*Directions for this task:*
Look over the listing below and report how many of its lines contain the string "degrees", with no other words.
--- Data section ---
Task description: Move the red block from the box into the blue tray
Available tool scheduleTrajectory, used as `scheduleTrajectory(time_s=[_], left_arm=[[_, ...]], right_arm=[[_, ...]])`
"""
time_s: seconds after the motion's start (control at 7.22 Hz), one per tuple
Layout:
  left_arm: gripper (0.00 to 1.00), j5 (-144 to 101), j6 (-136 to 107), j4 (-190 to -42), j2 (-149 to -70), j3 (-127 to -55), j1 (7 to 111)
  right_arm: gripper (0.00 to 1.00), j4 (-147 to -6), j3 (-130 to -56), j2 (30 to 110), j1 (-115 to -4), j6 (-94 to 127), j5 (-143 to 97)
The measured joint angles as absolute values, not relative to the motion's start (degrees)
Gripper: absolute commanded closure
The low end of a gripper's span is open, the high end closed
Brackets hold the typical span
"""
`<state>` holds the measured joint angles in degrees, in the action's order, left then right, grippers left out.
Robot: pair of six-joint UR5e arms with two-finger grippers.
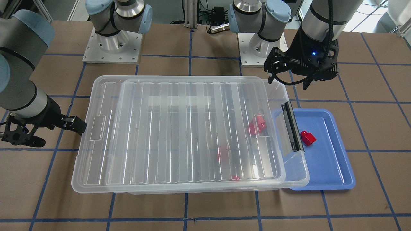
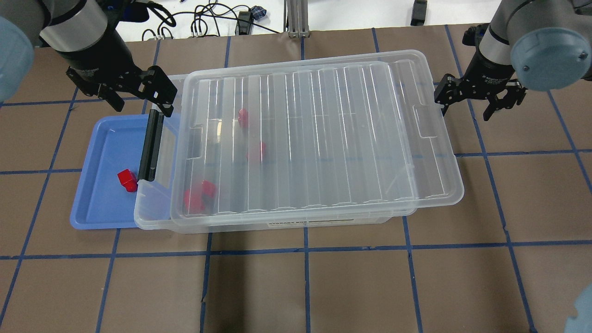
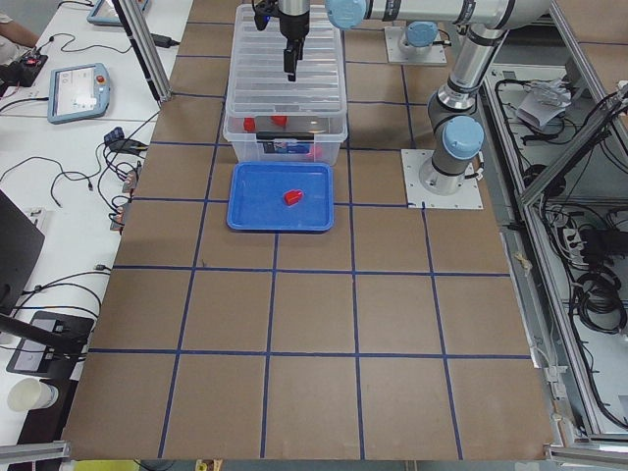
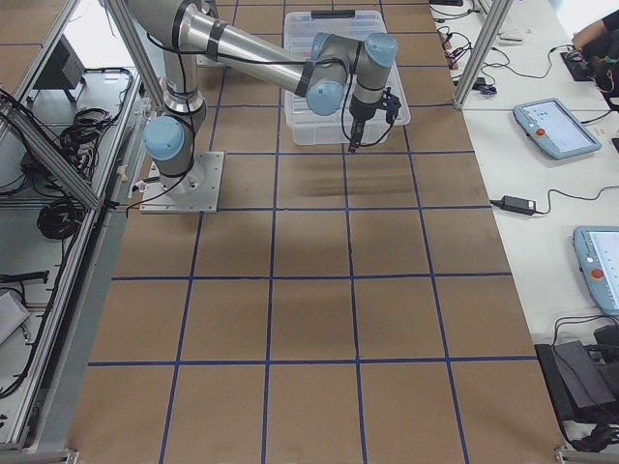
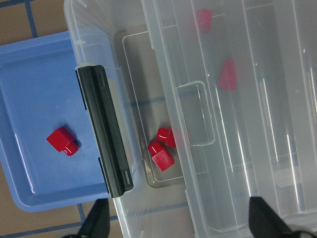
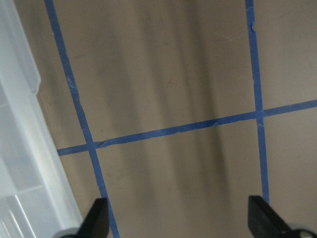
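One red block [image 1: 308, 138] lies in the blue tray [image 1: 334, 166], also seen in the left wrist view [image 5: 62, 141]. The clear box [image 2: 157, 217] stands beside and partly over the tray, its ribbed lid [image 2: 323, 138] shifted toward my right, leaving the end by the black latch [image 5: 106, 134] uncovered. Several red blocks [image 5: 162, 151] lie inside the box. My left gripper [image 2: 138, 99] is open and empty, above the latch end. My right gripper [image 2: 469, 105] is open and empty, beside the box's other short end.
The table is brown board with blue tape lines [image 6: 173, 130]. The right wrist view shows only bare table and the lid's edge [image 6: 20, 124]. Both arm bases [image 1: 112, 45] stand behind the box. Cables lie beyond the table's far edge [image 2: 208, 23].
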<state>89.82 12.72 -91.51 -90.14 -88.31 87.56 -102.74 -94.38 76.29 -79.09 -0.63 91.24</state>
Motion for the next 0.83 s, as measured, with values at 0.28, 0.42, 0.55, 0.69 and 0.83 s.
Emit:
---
*Result of this exercise:*
2